Jason Brown's fictional debut Driving The Heart, depicts the dark side of small-town life. This is an America of dysfunctional families, AA meetings and hospital wards, each of the 13 stories filled with quiet despair. Two men drive the organs of the recently deceased to their transplant recipients; a coroner coldly dispenses post mortem and suicide facts and tells relatives of sudden deaths; a group of alcoholics plot to escape the basement detox centre in which they are incarcerated; a schoolboy sneaks into a neighbours house at night to listen to her breathing.
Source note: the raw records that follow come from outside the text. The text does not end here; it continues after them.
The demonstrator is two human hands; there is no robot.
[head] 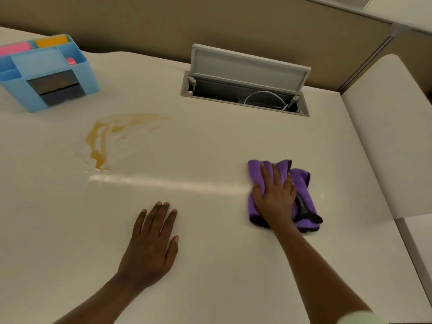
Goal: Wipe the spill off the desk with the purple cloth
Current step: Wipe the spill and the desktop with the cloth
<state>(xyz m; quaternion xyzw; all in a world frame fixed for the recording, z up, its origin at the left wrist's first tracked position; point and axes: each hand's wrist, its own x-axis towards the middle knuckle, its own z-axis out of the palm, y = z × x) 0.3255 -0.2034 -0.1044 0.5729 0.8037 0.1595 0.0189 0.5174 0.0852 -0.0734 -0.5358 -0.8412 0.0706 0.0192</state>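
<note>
Pressing my right hand (274,195) flat, fingers spread, on the purple cloth (301,181) at right-centre frame, I see the spill (102,141) lying well off toward upper left, long axis running up-frame, nearer my left hand (152,242), which rests open and empty on the bench (210,141).

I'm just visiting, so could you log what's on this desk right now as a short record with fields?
Spill: brown liquid smeared on the desk, far left, not yet wiped
Cloth: purple cloth bunched at the right, apart from the spill
Right hand: flat on the cloth, pressing it down
Left hand: palm down on bare desk, holding nothing
Organizer: blue, back left
Cable hatch: lid open, back centre
</note>
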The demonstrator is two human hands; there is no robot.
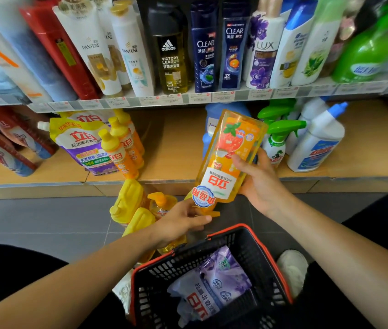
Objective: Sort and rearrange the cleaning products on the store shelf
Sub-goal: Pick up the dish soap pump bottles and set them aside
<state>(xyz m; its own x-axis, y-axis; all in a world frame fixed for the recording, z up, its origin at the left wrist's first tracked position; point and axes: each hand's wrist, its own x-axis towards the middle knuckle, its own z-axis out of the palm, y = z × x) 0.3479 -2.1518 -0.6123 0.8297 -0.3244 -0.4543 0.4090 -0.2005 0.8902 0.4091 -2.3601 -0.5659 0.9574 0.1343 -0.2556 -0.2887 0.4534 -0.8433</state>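
Note:
A yellow-orange dish soap refill pouch with a strawberry picture is held upside down in front of the lower shelf. My right hand grips its right side near the label. My left hand pinches the spout end at the bottom. On the lower shelf stand orange dish soap bottles and a purple-and-yellow detergent pouch at the left, green spray bottles and white toilet cleaner bottles at the right.
A black basket with a red rim sits on the floor below my hands, holding a purple pouch. Yellow bottles stand on the grey floor beside it. The upper shelf carries shampoo and body wash bottles.

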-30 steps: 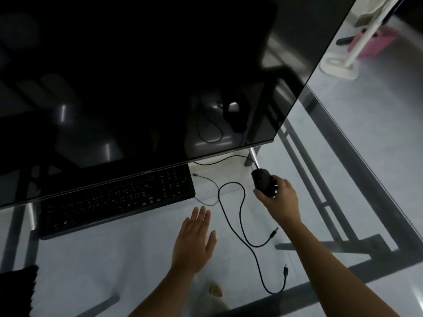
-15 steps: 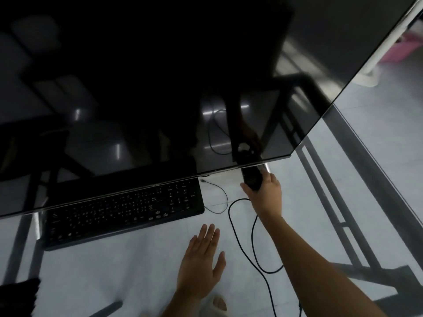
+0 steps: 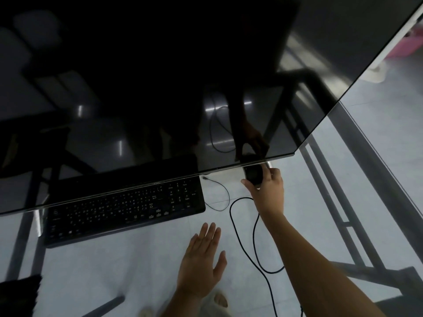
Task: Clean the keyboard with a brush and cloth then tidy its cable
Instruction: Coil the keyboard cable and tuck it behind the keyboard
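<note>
Right hand [image 3: 266, 193] is out at the far edge of the glass desk [image 3: 119, 266], fingers wrapped around a black mouse [image 3: 253, 174], pressing it in just under the lower lip of the big dark monitor [image 3: 160, 88]. Left hand [image 3: 202, 259] is open, fingers spread and flat, palm down above the glass in front of the keyboard, gripping nothing at all.

The keyboard [image 3: 123, 211] sits on the desk to the left of both hands, its back rows tucked beneath the monitor's bottom edge. A thin cable [image 3: 220, 197] loops loose off its right end, with a small plug lying free near the monitor. A thicker cable [image 3: 240, 236] snakes in big slack curves past the right wrist and down toward the near edge of the desk (that one looks like the mouse's, though I can't trace it all the way).

So where are we? No brush in view, no cloth in either hand; the dark fuzzy thing [image 3: 19, 294] at the lower left corner could be one, can't tell. My read: cleaning is not visibly under way, the mouse is being parked clear, and the cable tidying is all left to do.
</note>
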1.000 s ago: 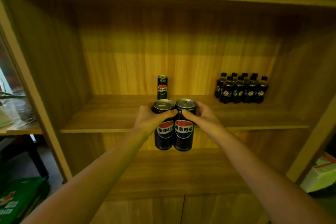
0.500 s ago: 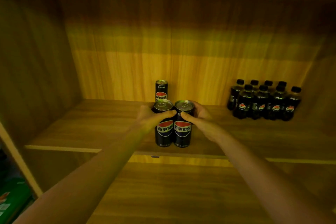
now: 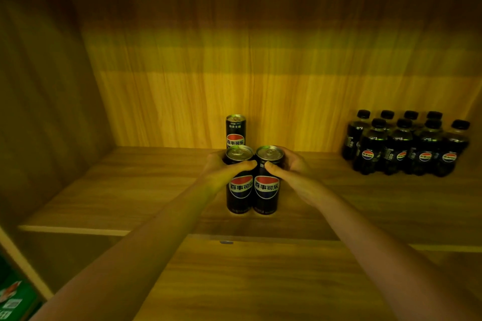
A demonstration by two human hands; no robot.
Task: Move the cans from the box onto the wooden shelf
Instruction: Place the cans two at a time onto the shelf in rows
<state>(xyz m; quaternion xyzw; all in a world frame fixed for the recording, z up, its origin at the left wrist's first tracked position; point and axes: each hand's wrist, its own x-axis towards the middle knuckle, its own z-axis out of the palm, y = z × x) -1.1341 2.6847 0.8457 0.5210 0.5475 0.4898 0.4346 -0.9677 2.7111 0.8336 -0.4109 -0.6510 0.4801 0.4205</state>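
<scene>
Two tall, slim black aluminium cans with red-and-blue round logos stand upright and touching side by side on the wooden shelf board [image 3: 130,190], near its front edge. The left can [image 3: 239,185] is enclosed by the left hand [image 3: 221,172]: thumb across the front of the can just below the rim, remaining fingers behind it. The right can [image 3: 266,185] is enclosed in the same way by the right hand [image 3: 292,172]. Each grip is wrapped narrowly around the upper part of its can. Both can bases appear to rest on the board, though contact cannot be confirmed from this angle.

A third black can of the same design [image 3: 235,131] stands upright directly behind the left can, against the yellow-brown wooden back panel [image 3: 260,73]. A cluster of small dark plastic bottles with black caps [image 3: 407,143] stands well apart at the right end of the same board.

Progress, as a judgement: one can is placed and two more are at the point of placement, awaiting release. The box is not identifiable in view, apart from a green printed object [image 3: 13,300] at the lower left corner, so the number of cans left cannot be determined.
</scene>
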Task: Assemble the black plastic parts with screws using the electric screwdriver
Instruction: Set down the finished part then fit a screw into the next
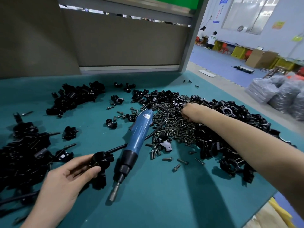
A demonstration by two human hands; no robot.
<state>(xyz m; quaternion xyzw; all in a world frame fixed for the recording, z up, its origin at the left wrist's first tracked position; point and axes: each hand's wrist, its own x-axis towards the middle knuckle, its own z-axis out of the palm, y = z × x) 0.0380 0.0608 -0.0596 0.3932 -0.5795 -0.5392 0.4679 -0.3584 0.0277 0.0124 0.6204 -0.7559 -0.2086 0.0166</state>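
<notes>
— Where were you working?
— At a table with a teal-green top point(164, 191). A tall grey partition panel point(123, 43) stood behind it. Off to the right was a blue-floored hall with a brown cardboard box point(261, 59) and bulging clear plastic bags point(276, 91) on the floor.

— What did your left hand have?
— My left hand point(65, 176) was low, near the front edge. Thumb and fingers were curled round a rounded black plastic clamp part point(102, 159), just beside the nose of the tool.

— And the tool itself?
— The blue-bodied electric screwdriver point(139, 134), with its black collar and silver bit holder, lay flat on the table top between my arms. Its tip pointed toward me, its black cable point(162, 122) looped back over the screws, and it lay free of both hands.

— Your right hand?
— My right hand point(189, 111) was stretched out onto the heap of small dark metal screws point(177, 129), fingers bent down into it. The fingertips were buried, so I couldn't tell whether they pinched a screw.

— Where were the other pieces?
— Loose black plastic parts lay in heaps. One was at my left point(24, 153), one farther back point(77, 97), and a long one ran along the right around the screws point(233, 129). A few stray screws point(182, 161) lay near my right forearm.
</notes>
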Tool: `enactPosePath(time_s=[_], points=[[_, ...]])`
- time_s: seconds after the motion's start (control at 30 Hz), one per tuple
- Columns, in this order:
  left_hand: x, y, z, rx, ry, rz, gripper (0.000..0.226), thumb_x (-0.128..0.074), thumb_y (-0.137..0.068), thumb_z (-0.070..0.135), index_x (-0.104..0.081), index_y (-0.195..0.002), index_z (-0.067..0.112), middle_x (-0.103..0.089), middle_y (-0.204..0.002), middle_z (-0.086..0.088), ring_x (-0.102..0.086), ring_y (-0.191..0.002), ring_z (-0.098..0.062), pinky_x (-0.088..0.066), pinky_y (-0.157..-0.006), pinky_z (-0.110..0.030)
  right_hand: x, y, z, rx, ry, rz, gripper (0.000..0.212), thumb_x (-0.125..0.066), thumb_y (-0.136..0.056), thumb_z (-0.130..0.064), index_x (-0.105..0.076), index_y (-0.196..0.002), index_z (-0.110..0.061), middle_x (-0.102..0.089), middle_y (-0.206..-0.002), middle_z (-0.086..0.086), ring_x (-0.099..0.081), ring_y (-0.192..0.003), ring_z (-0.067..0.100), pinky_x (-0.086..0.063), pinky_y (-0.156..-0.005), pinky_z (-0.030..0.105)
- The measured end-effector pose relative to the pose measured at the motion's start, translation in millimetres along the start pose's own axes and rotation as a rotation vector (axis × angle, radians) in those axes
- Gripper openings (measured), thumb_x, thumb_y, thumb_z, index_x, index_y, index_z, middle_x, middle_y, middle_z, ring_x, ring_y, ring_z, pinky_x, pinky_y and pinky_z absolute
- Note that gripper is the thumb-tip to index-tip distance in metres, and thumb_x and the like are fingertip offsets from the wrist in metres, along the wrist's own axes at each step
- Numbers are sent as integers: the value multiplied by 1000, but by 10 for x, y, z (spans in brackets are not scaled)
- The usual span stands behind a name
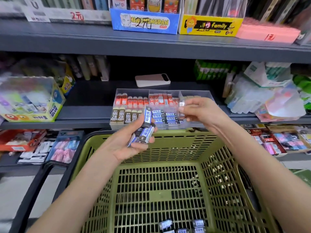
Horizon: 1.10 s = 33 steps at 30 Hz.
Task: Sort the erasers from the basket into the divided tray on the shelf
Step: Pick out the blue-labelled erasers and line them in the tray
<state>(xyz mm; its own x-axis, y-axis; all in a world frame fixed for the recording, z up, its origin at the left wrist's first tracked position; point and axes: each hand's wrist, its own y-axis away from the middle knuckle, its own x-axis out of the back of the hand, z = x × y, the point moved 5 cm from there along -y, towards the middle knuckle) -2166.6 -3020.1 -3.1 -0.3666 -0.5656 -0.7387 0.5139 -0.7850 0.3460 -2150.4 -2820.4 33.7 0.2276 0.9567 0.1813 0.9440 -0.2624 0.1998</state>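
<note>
Above the green basket [175,134], the left hand [124,146] grips several blue-and-white erasers [146,132] while the right hand [202,112] pinches one blurred eraser [181,109] over the clear tray [133,90], near brown erasers [120,116] marked "2B".

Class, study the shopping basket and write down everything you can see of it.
The shopping basket is olive-green plastic, walls and floor a slotted lattice, with a solid rim and a dark handle folded down its left side. It stands upright just below the shelf. A few blue-and-white erasers lie on its floor near the camera. Both forearms reach over it; whether they touch it cannot be told.
</note>
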Motion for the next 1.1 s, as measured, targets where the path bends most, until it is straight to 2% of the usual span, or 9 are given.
enactPosePath(time_s=[0.07,0.17,0.23,0.33,0.47,0.63,0.77,0.93,1.1], points=[[-2,-23,82,-29,24,-7,64,-98,-28,30,-70,-79,5,-64,-72,-13,-55,-46,-17,-32,-27,-12,-11,-147,-45,50,321,-10,23,-69,-83,-10,-69,-104,-3,-68,-85,3,-59,-63,2,-44,-54,13],[0,-48,159,-52,5,-22,57,-97,-31,34,-74,-75,8,-65,-71,-12,-56,-47,-15,-33,-28,-12,-114,-297,-108,146,831,-102,27,-66,-86,-18,-68,-113,-14,-67,-110,-1,-60,-98,9,-37,-79,16],[19,-68,184,-58,-8,-17,54,-97,-31,36,-76,-74,10,-66,-72,-12,-57,-49,-15,-33,-29,-12,-167,-346,-141,150,1015,-135,21,-68,-83,-20,-69,-104,-20,-69,-98,-6,-59,-100,12,-36,-77,20],[37,-116,212,-60,-9,-9,55,-97,-31,36,-76,-74,10,-66,-72,-12,-57,-49,-17,-33,-28,-12,-217,-375,-195,161,1121,-140,10,-74,-76,-24,-66,-79,-30,-58,-69,-22,-57,-87,7,-36,-64,22],[32,-175,233,-66,-14,16,60,-97,-26,36,-74,-73,7,-67,-72,-14,-58,-47,-19,-31,-27,-12,-237,-402,-157,219,1094,-148,8,-76,-75,-33,-73,-82,-30,-51,-62,-27,-48,-68,-5,-24,-58,7],[23,-197,217,-51,-7,40,64,-97,-28,34,-69,-77,4,-65,-72,-15,-57,-47,-20,-30,-27,-12,-247,-369,-79,337,1145,-133,15,-71,-78,-42,-76,-87,-31,-67,-88,-13,-52,-93,11,-35,-86,29],[24,-213,204,-28,-25,71,56,-86,-49,38,-64,-87,4,-67,-74,-14,-57,-47,-19,-30,-27,-12,-267,-312,-123,407,1329,-47,25,-57,-88,-44,-75,-94,-28,-65,-99,-6,-50,-100,19,-35,-88,34],[-62,-230,184,50,-71,-9,59,-97,-28,37,-74,-74,9,-64,-73,-11,-56,-49,-18,-32,-26,-13,-395,-42,-400,353,431,-224,15,-56,-92,-31,-68,-100,-32,-67,-88,-24,-53,-80,-11,-39,-73,5],[-189,-264,126,127,-54,-15,61,-96,-34,33,-72,-82,6,-64,-74,-13,-57,-49,-19,-32,-26,-13,-519,63,-444,223,102,-357,8,-61,-86,-18,-68,-90,-15,-66,-85,-4,-58,-82,8,-43,-83,25]])
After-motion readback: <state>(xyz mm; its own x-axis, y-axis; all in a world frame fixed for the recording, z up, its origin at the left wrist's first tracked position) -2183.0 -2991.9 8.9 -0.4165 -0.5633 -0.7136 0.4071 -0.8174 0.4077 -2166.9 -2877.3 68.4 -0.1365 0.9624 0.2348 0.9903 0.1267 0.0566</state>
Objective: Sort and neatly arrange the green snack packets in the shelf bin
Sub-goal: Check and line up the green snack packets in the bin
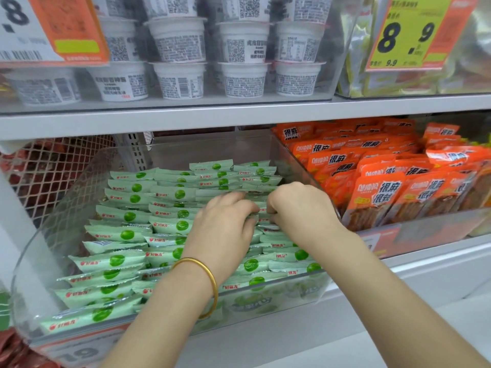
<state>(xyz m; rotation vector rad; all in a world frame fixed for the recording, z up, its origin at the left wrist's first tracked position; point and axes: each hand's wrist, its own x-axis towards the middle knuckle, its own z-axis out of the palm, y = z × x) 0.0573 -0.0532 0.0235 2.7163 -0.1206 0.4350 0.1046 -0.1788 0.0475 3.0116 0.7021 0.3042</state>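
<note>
Clear plastic — the shelf bin (29, 274) holds green snack packets (125, 235) in overlapping rows. I see both hands meeting right of its middle: left hand (225, 229), gold bangle (210, 277) at the wrist, and right hand (300, 208), fingers (245, 205) of each curled down, pinching packets between them. Orange snack packs (377, 197) stand just right.

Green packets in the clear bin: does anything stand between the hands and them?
Nothing visible does. The left hand and the right hand are both inside the bin, fingers curled onto the green packets of the right-hand row.
</note>
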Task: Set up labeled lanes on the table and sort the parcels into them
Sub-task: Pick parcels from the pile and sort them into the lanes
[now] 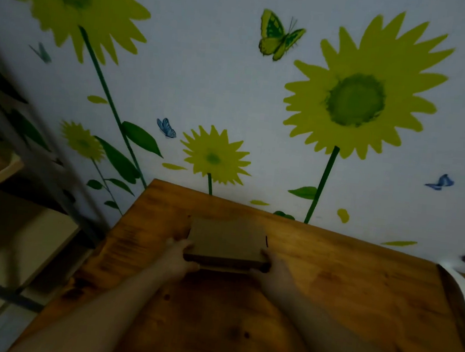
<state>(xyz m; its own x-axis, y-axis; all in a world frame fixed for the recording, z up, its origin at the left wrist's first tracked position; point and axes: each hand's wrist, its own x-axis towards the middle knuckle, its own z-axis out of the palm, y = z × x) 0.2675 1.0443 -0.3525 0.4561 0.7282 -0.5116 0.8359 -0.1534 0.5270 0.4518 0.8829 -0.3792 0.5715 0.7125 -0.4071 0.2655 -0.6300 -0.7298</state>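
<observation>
The left hand [182, 252] and right hand [275, 265] grip the box [226, 239] by its ends; best lower it flat, squared toward the table [343, 285] edge at twelve o'clock.

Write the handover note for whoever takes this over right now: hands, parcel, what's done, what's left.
Left hand: grips the near left corner of the cardboard parcel.
Right hand: grips its near right corner.
Parcel: held flat over the middle of the wooden table, toward the wall side. The dim view does not show whether it is already resting on the wood.
Done: no lane marks or labels are visible on the table, and nothing is sorted.
Left: lay out and label the lanes, then place this parcel and the others.
</observation>
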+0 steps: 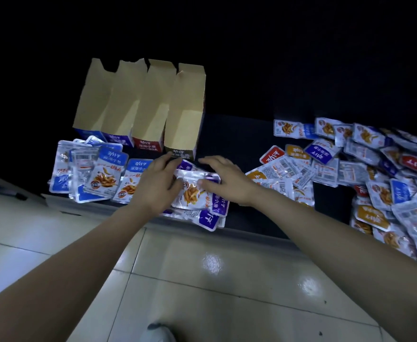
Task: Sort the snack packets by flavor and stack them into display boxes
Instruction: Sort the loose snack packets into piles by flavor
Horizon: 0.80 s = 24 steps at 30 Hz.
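- While both forearms reach forward, left hand (157, 185) and right hand (223, 178) flank the purple stack (197, 197), fingers loosely spread and pressing it, not clamped.
- Step, I judge: squaring purple packets for boxing.
- Next needs a two-sided grip, then a lift into the rightmost box (184, 124) just behind.
- Mixed pile (375, 174) on the right is unsorted.

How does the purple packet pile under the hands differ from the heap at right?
The purple pile is one colour; the heap mixes red, orange and blue. The purple pile is small, with left hand and right hand on it; the heap is far larger, untouched. Both lie on the dark table.
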### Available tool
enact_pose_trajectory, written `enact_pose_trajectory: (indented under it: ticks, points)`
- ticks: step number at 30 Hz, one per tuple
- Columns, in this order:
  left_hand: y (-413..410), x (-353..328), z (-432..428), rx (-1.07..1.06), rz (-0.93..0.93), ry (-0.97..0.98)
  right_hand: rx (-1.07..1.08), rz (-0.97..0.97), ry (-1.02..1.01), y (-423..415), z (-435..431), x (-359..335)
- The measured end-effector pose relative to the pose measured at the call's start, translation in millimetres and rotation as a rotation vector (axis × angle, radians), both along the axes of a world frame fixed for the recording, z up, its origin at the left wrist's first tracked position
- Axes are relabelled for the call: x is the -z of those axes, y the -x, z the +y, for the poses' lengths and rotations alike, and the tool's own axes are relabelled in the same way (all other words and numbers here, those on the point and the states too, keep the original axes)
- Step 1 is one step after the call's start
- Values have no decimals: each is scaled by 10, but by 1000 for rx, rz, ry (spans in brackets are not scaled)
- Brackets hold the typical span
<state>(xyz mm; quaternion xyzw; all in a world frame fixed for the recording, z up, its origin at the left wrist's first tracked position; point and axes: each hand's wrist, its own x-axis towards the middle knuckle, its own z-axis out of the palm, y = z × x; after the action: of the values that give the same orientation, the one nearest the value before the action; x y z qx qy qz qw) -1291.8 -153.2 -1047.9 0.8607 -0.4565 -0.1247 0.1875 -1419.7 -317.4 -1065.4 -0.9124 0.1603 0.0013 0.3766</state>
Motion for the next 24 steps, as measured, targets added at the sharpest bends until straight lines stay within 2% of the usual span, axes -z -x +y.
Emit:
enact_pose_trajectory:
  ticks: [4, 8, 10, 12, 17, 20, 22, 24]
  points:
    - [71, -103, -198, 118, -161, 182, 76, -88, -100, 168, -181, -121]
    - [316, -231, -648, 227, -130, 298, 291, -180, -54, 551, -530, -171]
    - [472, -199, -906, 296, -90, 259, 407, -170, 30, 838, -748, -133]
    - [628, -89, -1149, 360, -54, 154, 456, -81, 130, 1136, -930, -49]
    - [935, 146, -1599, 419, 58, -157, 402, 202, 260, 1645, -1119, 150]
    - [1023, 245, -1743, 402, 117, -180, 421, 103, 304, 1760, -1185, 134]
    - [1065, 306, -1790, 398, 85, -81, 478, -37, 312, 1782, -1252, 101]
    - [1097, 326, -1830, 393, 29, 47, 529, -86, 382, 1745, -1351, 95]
Brown's style is dry and sardonic with monologues worthy of Bukowski: "We sat around the kitchen table drinking slowly, not saying much, sinking into a smaller life" or "I live alone in a one-story house at the end of a long street and it has been the nature of my moodiness after work to walk through the empty bedrooms at night..."
In a refreshing change from the usual settings, Brown sets most of the tales in his east coast homeland of Maine, most in South Portland or the nearby coastal islands. The streets become familiar, filled with the inhabitants overwhelming sadness and disappointment. Human life is fragile--threatened by mental breakdown, car crashes, heroin addiction, cancer and loneliness. The characters develop everyday rituals to get by, which when told in Brown's dispassionate style take on a powerful poignancy--from a brain tumour patient obsessively studying shrews to a schizophrenic suburban mother locked in a room reading ancient history.
Driving The Heart will leave you shell-shocked. Alongside Rick Moody, Jason Brown is one of most exciting new American suburban writers. --Sarah ChampionReview:
"A luminous collection... Brown's characters are losers, loners, also-rans, junkies: men who have dropped out, don't fit or who are desperate for a second chance. Although they invariably speak the language of failure, disappointment and regret - Brown directs us beyond the pessimism to the point where we find comedy as dark as congealed blood and, without fail, an undimmed faith in humanity's capacity for forgiveness, hope and atonement" ( Sunday Times)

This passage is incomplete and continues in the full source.